All Hallows Eve…..part three of Man In Picture

I know, I know, I need to establish the character of the rabbit Watership more.  It was so painful to write.  More detail and back story is needed all around.  I know.  You gotta admit though it’s gonna be good, as in horrible.  Here we go:

 

 

Man in picture. More.

March 3, 2008 – 5:25 am He slips inside. The key is smooth, the knob twists. He enters and shuts the door behind, very quiet.

He throws the bolt.

I see it in my head. The bolt.

I smell lamb and garlic.

Then I breathe shit. Overwhelming. No air in these fumes. He smells homeless. He smells like piss and puke and shit and sweat. It’s a stench so monstorous.

I gag.

I’ll retch. I’m sure.

I hear him begin to fill the empty ice trays on the counter. He turns the faucet off after the first one and he whispers….. too full. Very slowly he poors a thin stream into the sink.

He moves to the bathroom.

I see the spring loaded roll snap into place as I hear it.

My eyes are crusted. He’s rolling away from me. Out of my bed.

Crusty eyes and blurry vision.

Out of my bed.

What?

The front door closes.

My rabbit is dead.

His name was Watership and I adored him.

He’s been sprayed on the walls of my apartment.

His skin is on the floor. The carpet. Ears and all. He was my boy. His velvet nose.

He slept in his cage at night. His water bottle smashed on the marble mantle. He was so sweet and docile. Above the fireplace is a crude scrawl in his blood. It looks Japanese.

I think of that song by The Vapors.

There is fur in the wire around the door of his cage, he liked his cage, he came and went willingly, so I undersand he struggled violently.

He was soft and cocoa brown. His eyes were kind and he shuffled to rub his face on me.

Ever heard a rabbit scream? I have. Sounds like a baby human.

I break all the way down. Collapse. Fold. Fall. Lose it.

I scrape his remains.

Thoroughly. I collect them, all I can get or lift, and deposit them in a ceramic pot I made in grade school.

I don’t know what to do with bowl so I cover it in plastic wrap and put it in the freezer. I’m disgusted by it but it’s all I have.

His name was Watership, I adored him.

As I sit here, I miss him. He was innocence.
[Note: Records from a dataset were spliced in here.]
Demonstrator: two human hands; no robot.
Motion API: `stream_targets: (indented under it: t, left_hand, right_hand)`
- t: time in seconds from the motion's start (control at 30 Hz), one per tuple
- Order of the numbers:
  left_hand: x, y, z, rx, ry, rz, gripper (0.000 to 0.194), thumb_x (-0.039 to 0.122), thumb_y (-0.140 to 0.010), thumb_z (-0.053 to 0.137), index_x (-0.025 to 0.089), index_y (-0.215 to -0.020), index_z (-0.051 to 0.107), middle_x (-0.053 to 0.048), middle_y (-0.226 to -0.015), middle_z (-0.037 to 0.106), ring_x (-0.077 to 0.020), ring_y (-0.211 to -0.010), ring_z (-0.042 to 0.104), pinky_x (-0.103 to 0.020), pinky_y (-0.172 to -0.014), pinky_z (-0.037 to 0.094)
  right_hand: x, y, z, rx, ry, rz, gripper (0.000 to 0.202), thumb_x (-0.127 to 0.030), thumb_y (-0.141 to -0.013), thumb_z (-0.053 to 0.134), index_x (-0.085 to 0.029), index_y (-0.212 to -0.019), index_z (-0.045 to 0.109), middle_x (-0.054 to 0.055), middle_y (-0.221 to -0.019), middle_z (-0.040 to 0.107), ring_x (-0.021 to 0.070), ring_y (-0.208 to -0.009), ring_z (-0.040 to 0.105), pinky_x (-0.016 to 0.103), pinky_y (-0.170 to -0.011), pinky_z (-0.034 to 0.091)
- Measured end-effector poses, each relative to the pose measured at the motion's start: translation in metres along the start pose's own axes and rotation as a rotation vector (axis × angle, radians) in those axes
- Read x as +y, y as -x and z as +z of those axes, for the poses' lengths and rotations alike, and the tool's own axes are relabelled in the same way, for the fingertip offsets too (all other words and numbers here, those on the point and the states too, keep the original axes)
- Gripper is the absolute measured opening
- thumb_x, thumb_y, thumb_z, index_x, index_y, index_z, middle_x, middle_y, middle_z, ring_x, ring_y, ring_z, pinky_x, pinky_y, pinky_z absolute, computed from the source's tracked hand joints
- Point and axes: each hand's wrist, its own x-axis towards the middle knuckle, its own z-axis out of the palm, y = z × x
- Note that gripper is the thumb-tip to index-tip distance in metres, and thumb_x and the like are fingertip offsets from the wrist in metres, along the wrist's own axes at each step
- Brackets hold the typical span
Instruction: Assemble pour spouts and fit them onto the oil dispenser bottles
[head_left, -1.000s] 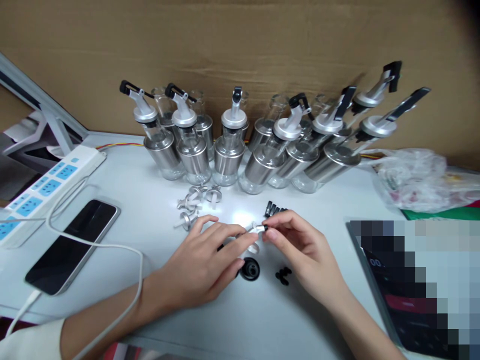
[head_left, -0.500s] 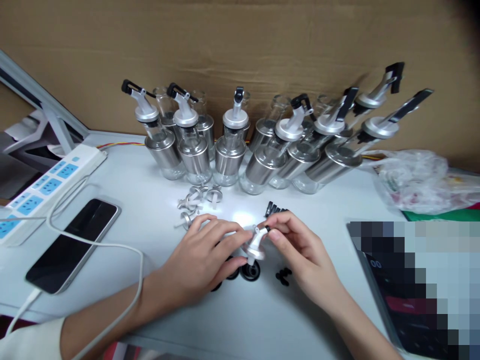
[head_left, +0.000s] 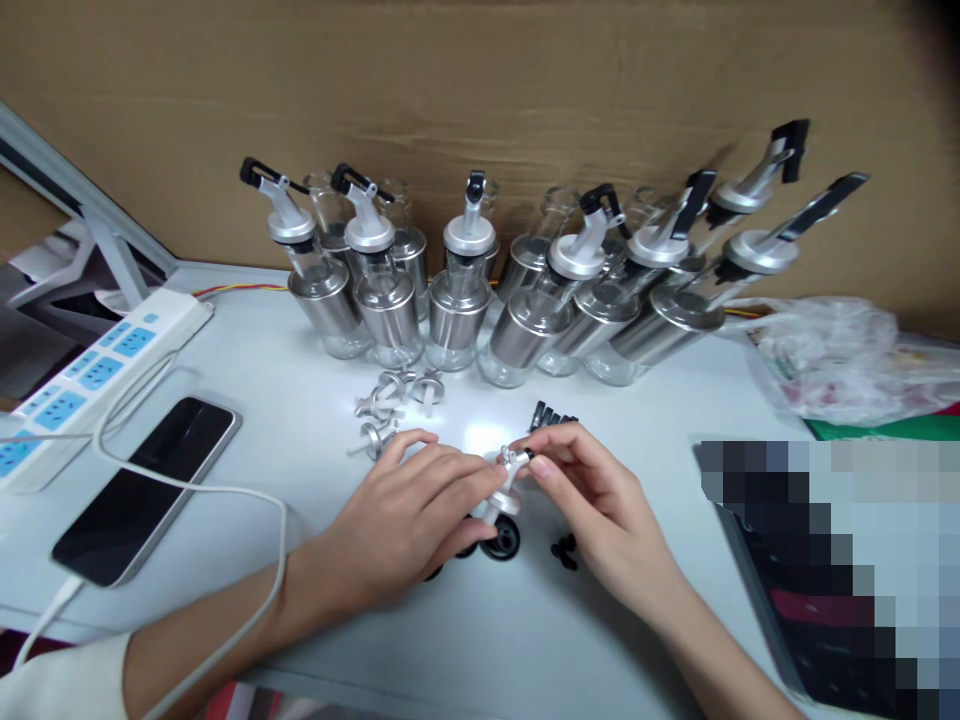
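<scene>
Toward the front edge of the desk (head_left: 540,640) there's small black plugs (head_left: 564,551) and a black ring (head_left: 501,541). Mid-desk, left hand (head_left: 420,515) pinches a silver spout (head_left: 508,492) between thumb and fingers, right hand (head_left: 600,500) pinches its black tip (head_left: 530,456). Past that, loose spouts (head_left: 427,386), then bottles (head_left: 458,312) along the back edge.

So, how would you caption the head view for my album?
Left fingers hold a silver spout while right fingers pinch its black tip, with bottles standing behind.
</scene>
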Motion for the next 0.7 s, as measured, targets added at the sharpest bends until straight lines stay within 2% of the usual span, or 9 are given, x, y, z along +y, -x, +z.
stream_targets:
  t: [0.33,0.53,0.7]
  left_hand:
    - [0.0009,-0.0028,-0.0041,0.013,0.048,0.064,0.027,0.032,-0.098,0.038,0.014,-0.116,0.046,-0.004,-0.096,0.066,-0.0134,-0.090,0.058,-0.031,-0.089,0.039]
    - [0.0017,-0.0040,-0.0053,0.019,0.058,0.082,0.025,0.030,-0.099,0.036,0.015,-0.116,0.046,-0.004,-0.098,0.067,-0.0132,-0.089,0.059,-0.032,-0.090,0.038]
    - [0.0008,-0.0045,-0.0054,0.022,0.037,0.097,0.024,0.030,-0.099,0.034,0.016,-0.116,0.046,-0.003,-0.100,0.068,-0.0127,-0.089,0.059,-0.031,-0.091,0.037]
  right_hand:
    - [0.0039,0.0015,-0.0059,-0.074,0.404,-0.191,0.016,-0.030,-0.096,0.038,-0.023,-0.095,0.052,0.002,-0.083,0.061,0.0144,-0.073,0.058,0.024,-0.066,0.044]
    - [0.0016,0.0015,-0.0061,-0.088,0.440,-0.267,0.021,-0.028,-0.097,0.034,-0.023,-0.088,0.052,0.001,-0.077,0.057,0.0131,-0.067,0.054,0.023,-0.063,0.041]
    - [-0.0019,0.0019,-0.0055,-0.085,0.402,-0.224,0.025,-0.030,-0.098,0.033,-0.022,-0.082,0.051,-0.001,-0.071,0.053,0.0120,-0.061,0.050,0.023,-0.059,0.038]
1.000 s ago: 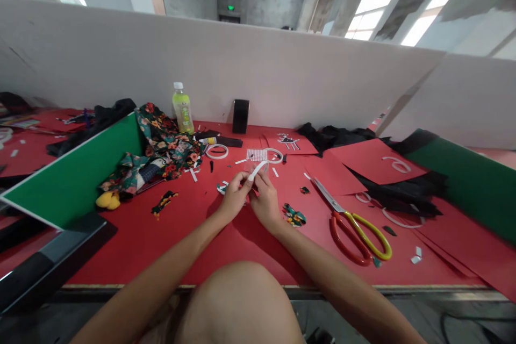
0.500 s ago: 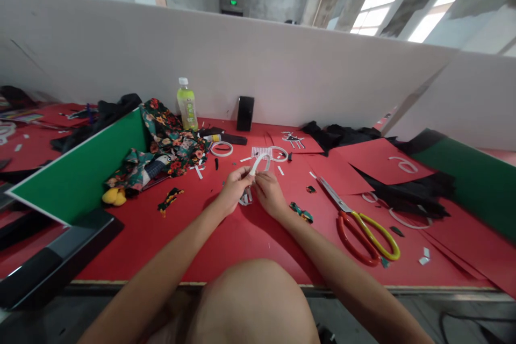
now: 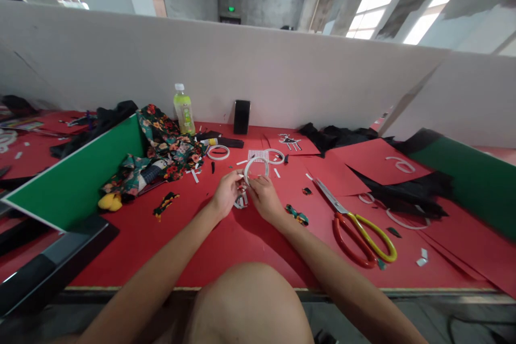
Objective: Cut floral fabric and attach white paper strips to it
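Observation:
A narrow roll of white tape [image 3: 246, 170] stands on edge between my two hands above the red tabletop. My left hand [image 3: 227, 193] pinches at its left side with fingertips closed. Curled against the lower part of the ring is my right hand [image 3: 263, 196], its fingers hiding the exact contact. Under the hands lie white strips, partly covered, which I cannot make out well. A small patterned cloth bow [image 3: 297, 215] rests just right of my right wrist. Behind the roll are a sheet of small dots [image 3: 258, 155] and another tape roll [image 3: 281, 160].
Large scissors [image 3: 357, 231] with red and yellow handles lie open at right. Floral fabric [image 3: 173, 156] is heaped at left by a green board [image 3: 76, 177]. A drink bottle [image 3: 184, 110] and a phone [image 3: 242, 117] stand along the white partition [image 3: 226, 59].
The tape roll has turned so its round opening faces me more. Both hands stay on it and sit slightly further left in view, as the whole scene has shifted a little.

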A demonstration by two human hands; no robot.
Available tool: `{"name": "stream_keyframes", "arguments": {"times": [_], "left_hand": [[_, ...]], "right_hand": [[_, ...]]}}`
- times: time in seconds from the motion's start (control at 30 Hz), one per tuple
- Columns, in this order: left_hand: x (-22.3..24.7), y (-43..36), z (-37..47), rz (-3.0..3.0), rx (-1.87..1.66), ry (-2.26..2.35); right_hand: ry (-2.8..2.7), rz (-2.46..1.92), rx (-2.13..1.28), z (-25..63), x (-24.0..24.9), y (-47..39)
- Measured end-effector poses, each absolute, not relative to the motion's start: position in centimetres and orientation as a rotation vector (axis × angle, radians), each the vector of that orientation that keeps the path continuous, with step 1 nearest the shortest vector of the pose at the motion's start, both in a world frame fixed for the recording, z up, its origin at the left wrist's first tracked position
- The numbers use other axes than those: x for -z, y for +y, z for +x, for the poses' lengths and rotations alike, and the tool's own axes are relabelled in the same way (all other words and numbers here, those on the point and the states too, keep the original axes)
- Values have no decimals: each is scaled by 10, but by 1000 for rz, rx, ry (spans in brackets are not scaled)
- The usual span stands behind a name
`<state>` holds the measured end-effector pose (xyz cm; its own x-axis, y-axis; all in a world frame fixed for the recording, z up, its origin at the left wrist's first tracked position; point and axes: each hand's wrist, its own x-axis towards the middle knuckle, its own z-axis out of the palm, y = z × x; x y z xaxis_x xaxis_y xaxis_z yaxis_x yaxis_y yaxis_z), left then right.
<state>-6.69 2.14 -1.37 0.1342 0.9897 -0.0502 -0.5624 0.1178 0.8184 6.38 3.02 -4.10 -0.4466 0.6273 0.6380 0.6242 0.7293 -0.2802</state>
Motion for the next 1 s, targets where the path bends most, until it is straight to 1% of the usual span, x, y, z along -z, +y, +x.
{"name": "stream_keyframes", "arguments": {"times": [0.1, 0.33, 0.73, 1.0], "left_hand": [[14, 21, -66, 735, -1295, 734], [16, 21, -63, 709, -1311, 762], [24, 20, -61, 760, -1279, 823], [29, 19, -59, 796, -1366, 850]], "right_hand": [[-2185, -956, -56, 64, 41, 29], [-2213, -959, -22, 64, 40, 28], [-2234, -960, -101, 68, 45, 29], [-2230, -939, -77, 65, 46, 30]]}}
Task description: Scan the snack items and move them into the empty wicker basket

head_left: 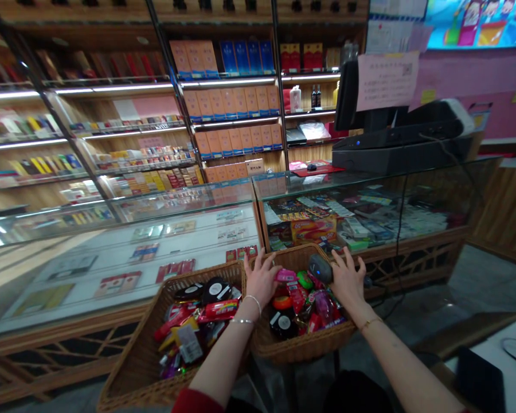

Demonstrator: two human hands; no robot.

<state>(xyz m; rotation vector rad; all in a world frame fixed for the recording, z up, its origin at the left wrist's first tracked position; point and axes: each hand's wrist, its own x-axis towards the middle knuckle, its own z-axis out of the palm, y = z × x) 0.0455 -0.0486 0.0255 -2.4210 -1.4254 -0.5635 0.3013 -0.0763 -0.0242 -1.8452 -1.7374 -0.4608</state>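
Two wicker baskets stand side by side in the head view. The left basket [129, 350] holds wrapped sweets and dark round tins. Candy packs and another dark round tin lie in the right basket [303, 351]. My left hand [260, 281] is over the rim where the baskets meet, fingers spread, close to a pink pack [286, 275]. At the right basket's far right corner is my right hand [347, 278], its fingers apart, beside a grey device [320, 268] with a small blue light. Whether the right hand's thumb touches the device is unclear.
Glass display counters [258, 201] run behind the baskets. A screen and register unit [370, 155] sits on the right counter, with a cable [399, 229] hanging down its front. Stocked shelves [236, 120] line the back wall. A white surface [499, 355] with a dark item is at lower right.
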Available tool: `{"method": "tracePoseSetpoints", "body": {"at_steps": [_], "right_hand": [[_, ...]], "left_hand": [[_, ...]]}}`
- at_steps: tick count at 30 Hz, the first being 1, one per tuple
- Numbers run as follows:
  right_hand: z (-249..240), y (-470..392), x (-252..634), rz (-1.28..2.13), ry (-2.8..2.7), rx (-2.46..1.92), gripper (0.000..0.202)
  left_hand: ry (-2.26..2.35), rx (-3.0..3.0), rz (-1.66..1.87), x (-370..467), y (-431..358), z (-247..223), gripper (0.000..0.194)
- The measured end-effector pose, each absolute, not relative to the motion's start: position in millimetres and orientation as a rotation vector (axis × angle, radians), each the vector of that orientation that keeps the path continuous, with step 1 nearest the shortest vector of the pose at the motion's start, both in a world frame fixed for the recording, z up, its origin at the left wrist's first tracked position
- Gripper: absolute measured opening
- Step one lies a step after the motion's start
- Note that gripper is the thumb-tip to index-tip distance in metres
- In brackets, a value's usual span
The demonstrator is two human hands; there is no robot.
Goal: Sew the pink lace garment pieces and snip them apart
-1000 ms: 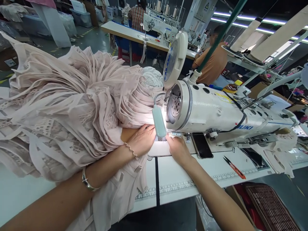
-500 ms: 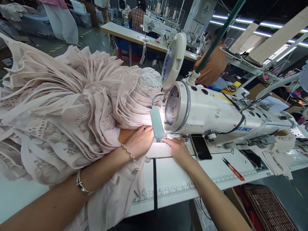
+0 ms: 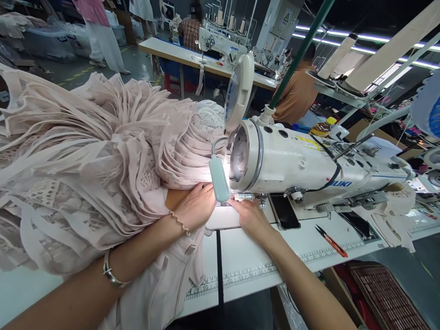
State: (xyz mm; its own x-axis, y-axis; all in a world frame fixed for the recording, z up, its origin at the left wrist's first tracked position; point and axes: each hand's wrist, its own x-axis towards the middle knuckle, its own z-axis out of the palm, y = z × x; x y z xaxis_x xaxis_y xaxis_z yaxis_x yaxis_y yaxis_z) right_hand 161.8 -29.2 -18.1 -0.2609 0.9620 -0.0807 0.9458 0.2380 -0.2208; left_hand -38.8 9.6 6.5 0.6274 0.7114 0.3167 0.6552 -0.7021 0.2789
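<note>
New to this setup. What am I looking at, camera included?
No robot here: it's bare-handed work at a white sewing machine, filmed by a head-worn camera looking forward and down. The left hand is at the edge of a pile of pale, lacy fabric; the right hand is across from it, close to the machine. A pale green attachment partly blocks the view between them, so exactly what they grip can't be told. A phone lies by the machine; orange-handled snips lie further right on the white table.
</note>
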Motion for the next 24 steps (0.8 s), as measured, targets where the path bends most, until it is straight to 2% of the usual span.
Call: {"method": "tracePoseSetpoints", "body": {"at_steps": [5,13,24], "right_hand": [[-19.3,-29.1,161.4,0.306,-2.452,-1.860,0.074],[-30.3,-25.1,166.9,0.273,-2.441,-1.818,0.069],[-30.8,-25.8,172.5,0.364,-2.363,-1.647,0.070]], "left_hand": [[1.141,2.688,0.636,-38.8,8.9,8.3,0.024],[1.119,2.688,0.585,-38.9,8.9,9.2,0.025],[1.142,2.678,0.582,-38.4,9.1,9.2,0.030]]}}
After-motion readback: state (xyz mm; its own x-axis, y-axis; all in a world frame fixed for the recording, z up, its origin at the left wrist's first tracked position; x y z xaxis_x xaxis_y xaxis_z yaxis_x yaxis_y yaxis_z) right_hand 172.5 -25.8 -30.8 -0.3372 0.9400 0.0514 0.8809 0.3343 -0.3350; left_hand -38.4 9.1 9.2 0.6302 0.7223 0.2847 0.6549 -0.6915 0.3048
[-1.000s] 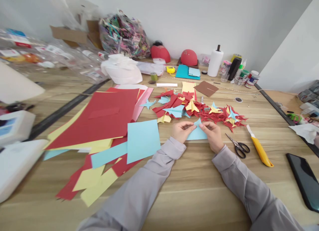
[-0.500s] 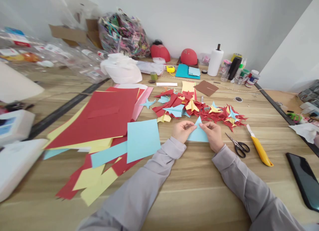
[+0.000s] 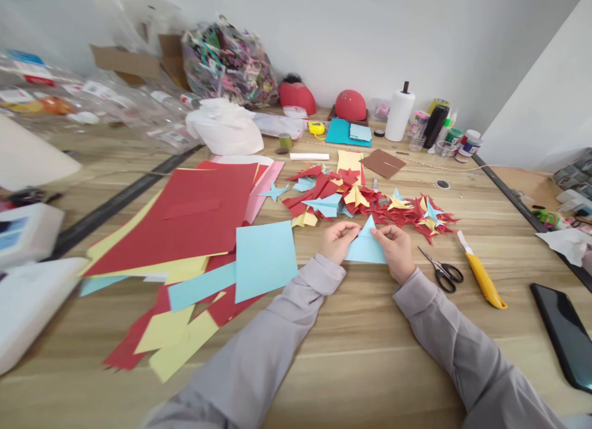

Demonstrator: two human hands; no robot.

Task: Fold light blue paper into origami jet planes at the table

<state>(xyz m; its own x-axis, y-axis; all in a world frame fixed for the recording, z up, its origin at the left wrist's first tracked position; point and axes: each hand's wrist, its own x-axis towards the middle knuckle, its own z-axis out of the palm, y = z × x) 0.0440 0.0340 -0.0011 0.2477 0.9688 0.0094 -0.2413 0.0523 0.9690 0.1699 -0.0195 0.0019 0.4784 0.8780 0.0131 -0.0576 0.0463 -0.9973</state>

There’s a big piece of lumber always propped against the wall by my trash chute. It’s handy for forcing fat bags of trash down the maw. It looks vaguely nautical, like it should be on a medium sized sailboat. It’s been here for the two years I’ve been here.

I take it with me. Back to my apartment.

Hours after dawn and I still smell his fucking pigs.

I will wait forever for him.

He is fucked.

I’m not sure what he is. It doesn’t matter. I’m going to kill him.